+1 on the above. Something else, though - I think a good thing to take away from this experience is the understanding that every time you get on the horse, it's a fresh ride. Even if you've never had problems with the horse before, it's always possible that they're going to do something unexpected, so as riders, we have to be ready to deal with things on very short notice.
Even the most bomb-proof horse will still spook and rocket away if a bee stings it in the butt.
Even the most deadened trail horse for hire can still spook if a deer jumps out at it from a clump of trees.
We have to be prepared for all kinds of things.
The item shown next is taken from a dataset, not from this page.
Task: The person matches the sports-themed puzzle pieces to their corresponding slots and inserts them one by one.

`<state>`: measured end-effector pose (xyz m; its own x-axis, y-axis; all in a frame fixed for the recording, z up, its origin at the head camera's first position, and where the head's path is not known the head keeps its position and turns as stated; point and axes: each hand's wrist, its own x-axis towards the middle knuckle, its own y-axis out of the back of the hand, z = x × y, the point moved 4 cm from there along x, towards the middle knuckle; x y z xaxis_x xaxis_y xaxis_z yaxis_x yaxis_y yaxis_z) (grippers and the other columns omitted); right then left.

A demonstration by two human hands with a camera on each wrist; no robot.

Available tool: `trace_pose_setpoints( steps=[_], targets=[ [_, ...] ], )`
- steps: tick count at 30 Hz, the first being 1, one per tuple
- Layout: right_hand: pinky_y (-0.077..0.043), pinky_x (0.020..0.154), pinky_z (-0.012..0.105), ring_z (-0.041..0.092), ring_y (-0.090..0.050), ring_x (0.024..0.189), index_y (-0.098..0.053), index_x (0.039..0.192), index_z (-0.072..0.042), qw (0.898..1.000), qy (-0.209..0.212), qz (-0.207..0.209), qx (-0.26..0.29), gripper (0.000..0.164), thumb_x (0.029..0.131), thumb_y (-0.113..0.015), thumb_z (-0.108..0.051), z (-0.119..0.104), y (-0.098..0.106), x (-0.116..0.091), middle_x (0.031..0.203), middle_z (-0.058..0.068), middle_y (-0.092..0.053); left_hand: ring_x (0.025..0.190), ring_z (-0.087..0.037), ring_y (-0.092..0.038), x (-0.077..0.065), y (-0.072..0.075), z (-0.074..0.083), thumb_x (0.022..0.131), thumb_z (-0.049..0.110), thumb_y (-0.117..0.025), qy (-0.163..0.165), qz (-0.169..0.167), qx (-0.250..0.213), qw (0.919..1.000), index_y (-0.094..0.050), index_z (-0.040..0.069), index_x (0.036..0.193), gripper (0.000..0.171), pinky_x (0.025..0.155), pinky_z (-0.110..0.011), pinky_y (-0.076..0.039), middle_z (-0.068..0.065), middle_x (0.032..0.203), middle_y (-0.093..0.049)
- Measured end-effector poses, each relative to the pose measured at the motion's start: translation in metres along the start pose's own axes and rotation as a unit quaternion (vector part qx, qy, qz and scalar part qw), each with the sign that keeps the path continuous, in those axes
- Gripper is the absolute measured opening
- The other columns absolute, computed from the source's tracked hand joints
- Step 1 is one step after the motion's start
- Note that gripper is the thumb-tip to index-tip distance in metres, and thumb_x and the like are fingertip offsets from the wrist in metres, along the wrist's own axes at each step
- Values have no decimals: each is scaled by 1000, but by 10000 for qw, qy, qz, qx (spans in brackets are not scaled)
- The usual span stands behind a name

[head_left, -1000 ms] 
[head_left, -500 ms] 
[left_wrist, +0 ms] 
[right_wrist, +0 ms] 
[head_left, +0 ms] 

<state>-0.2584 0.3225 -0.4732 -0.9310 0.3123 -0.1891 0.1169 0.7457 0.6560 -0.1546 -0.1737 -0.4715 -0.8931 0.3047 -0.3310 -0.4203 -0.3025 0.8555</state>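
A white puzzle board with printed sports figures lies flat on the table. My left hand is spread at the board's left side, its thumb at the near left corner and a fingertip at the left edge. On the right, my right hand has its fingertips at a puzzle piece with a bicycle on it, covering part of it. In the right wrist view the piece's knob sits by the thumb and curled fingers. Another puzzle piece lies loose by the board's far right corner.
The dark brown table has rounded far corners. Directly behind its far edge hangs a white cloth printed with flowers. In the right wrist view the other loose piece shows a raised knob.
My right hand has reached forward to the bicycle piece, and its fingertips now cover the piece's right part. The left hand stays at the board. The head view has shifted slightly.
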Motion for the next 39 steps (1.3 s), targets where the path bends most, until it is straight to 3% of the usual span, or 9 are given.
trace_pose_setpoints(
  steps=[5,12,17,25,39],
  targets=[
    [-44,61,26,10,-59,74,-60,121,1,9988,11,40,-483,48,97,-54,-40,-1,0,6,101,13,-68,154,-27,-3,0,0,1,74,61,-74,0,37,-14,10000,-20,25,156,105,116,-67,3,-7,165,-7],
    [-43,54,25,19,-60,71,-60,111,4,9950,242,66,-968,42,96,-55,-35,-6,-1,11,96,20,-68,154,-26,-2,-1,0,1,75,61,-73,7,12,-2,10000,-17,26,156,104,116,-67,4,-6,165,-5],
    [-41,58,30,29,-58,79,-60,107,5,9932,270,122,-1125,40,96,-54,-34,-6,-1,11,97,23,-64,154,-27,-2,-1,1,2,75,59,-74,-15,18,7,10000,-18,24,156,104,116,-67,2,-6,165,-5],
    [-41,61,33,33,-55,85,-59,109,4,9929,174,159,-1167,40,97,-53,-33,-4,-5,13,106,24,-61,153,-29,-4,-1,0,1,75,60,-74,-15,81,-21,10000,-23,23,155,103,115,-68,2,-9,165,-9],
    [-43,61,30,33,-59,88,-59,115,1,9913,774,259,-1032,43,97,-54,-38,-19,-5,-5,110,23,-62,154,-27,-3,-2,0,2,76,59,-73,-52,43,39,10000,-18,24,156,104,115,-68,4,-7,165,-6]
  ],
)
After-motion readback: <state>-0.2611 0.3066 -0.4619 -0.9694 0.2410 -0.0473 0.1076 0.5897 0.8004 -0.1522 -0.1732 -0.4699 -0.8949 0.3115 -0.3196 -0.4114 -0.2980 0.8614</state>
I think you were quite right to cut things short - it's best to end on a good note (because then you don't have the blow to the confidence) but it's better to stop on a not-so-good-note if the only realistic alternative is to carry on and get super-frustrated.
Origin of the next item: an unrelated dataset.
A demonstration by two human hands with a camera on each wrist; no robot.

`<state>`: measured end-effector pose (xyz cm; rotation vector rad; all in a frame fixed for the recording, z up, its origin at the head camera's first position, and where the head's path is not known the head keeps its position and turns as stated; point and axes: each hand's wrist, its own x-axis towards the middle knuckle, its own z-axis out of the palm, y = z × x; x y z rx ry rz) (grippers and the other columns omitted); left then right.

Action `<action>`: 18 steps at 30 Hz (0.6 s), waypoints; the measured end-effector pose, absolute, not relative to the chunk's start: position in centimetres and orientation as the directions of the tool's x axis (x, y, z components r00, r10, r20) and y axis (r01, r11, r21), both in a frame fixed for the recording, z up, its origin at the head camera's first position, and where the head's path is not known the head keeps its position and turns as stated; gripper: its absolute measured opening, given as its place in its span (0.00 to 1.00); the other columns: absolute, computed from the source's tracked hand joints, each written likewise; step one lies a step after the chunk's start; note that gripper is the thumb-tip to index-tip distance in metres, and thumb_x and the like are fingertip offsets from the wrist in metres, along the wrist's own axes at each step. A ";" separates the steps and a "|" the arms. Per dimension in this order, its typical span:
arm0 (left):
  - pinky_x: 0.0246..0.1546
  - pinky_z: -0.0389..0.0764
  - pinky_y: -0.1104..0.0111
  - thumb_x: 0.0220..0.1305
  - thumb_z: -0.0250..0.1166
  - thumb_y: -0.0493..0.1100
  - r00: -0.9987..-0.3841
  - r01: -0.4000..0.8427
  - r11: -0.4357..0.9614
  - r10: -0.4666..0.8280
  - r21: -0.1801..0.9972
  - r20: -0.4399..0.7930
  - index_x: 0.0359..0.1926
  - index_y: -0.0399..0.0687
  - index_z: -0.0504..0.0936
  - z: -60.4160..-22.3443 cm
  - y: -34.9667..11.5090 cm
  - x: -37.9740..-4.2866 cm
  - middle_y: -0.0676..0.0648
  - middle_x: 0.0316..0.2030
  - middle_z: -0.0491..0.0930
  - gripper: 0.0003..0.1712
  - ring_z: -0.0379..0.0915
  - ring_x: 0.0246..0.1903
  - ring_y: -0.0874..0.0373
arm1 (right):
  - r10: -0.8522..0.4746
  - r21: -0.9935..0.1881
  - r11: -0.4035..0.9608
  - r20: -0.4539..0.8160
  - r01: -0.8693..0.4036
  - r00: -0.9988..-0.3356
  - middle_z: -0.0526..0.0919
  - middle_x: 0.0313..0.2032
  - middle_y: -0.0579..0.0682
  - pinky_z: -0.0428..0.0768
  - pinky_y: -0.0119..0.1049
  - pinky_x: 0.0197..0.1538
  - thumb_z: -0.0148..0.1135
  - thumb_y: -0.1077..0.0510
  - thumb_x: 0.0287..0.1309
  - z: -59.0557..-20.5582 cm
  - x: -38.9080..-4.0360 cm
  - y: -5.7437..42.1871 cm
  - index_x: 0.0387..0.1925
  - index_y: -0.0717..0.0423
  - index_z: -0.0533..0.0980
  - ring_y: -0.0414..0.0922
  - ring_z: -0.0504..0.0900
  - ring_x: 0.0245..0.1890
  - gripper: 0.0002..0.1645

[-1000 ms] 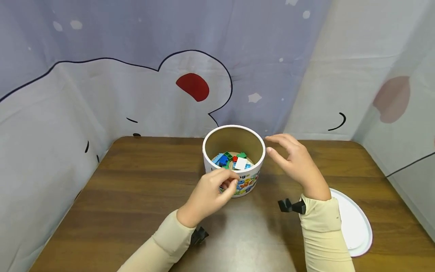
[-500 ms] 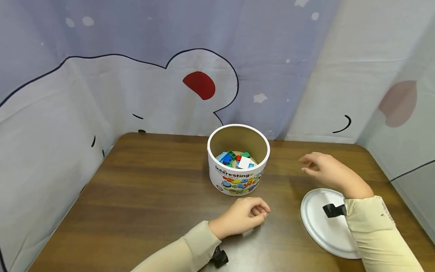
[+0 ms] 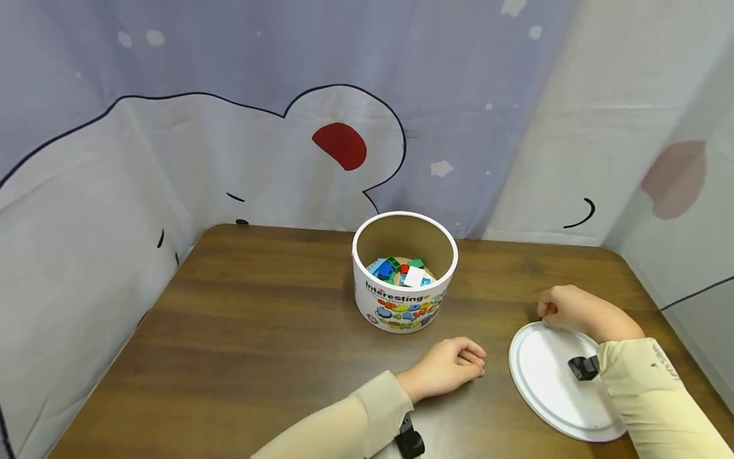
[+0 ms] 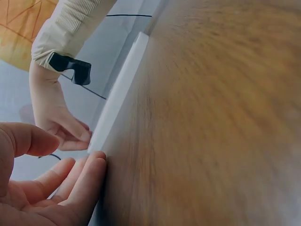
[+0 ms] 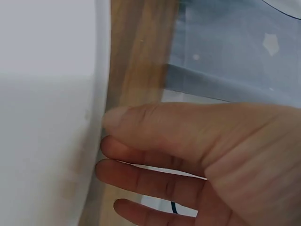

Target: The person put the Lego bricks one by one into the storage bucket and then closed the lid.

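A round white lid [image 3: 553, 382] lies flat on the table at the right. My right hand [image 3: 587, 313] is at its far edge, thumb and fingertips right at the rim in the right wrist view. Those fingers are loosely bent and not wrapped round the lid. Low over the table in front of the tub, my left hand [image 3: 446, 368] has loosely curled fingers and holds nothing. The white printed tub [image 3: 395, 309] stands upright without a cover. Inside it lie several toy building bricks [image 3: 414, 276] in blue, green, red and white.
The brown wooden table [image 3: 258, 338] extends to a fabric backdrop [image 3: 241, 146] along its back and sides. A small black camera is strapped to each wrist, the right one [image 3: 583, 368] hanging over the lid.
Both hands have left the tub's sides. My right hand moved right and down to the lid's far edge; my left hand moved right and nearer. The tub and lid stayed put.
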<state>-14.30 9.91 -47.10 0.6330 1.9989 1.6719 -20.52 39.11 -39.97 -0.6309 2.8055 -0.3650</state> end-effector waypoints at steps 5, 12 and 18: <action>0.35 0.79 0.80 0.63 0.66 0.32 -0.794 0.072 0.176 0.606 0.982 -0.051 0.48 0.33 0.83 -47.0 10.7 -14.5 0.52 0.34 0.84 0.12 0.78 0.30 0.74 | -0.481 -0.280 0.860 -0.166 -0.427 -0.861 0.71 0.22 0.39 0.66 0.30 0.28 0.66 0.72 0.49 -40.7 -20.8 39.0 0.20 0.51 0.74 0.36 0.66 0.24 0.15; 0.40 0.77 0.81 0.63 0.67 0.33 -0.805 0.134 0.229 0.593 0.964 -0.029 0.51 0.33 0.82 -46.7 11.1 -14.4 0.47 0.41 0.86 0.15 0.80 0.36 0.71 | -0.514 -0.290 0.840 -0.152 -0.459 -0.844 0.70 0.22 0.38 0.66 0.29 0.27 0.66 0.72 0.50 -41.1 -21.1 38.7 0.19 0.50 0.73 0.35 0.66 0.23 0.17; 0.42 0.78 0.82 0.62 0.65 0.32 -0.809 0.163 0.255 0.588 0.953 -0.019 0.55 0.33 0.81 -46.9 11.4 -14.2 0.45 0.45 0.86 0.19 0.82 0.41 0.69 | -0.511 -0.340 0.834 -0.182 -0.434 -0.840 0.73 0.23 0.38 0.69 0.29 0.27 0.65 0.70 0.58 -41.1 -21.2 38.4 0.22 0.50 0.75 0.34 0.68 0.24 0.15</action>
You didn't really ask for this, but I'm going to give you some advice anyway, and this comes from my experience as an adult learning. When horses are known to have some kind of aberrant behavior (Stupid Lesson Horse Tricks, leaning on the leg, pulling at the reins, or in your case, this spinning) it's because the horse does this kind of thing on a regular basis. It's a habit. Horse will try it, and if it gets away with it once with you, it's going to try it again and again and again.
This can be frustrating, but it's more useful to think of it as a learning opportunity...because all horses do this kind of thing from time to time, so if you keep riding, you're going to have to deal with it.
Here's the good news. With this kind of habitual behavior, it's my (somewhat limited) experience that it doesn't usually come out of nowhere. That is, the horse provides some kind of "sign" that it's going to happen soon. As an example, I've been riding this lesson horse all winter that is VERY lazy, and will drop out of a trot or canter to a stand-still any time it can. BUT before he does that, he starts hanging his head and pulling on the reins. AND if I pay attention to the weight of his head in my hands, and give him a good boot the *instant* he starts to hang his head, I can keep him trotting or cantering. If I don't, he'll do it, and then he'll try it again and again and again and again. It makes me attend much more closely to his head position than I have to do with my horse, who does not have this trick (he has other tricks).
Point is, this horse probably has some kind of sign that precedes her spinning misbehavior, and your trainer - if s/he works often with the horse - probably knows what that sign is. You should talk to the trainer to find out if this is the case...and if so, what your trainer thinks you should do at the first sign of the problem. It's much better not to let her even get started with it than to try to fix it once it's started.
But, again, even if you get this spinning thing sorted, or if you ride a different horse, you're still going to have to deal with this kind of issue (horse doing something undesirable). Think of it as improving your horsemanship skills!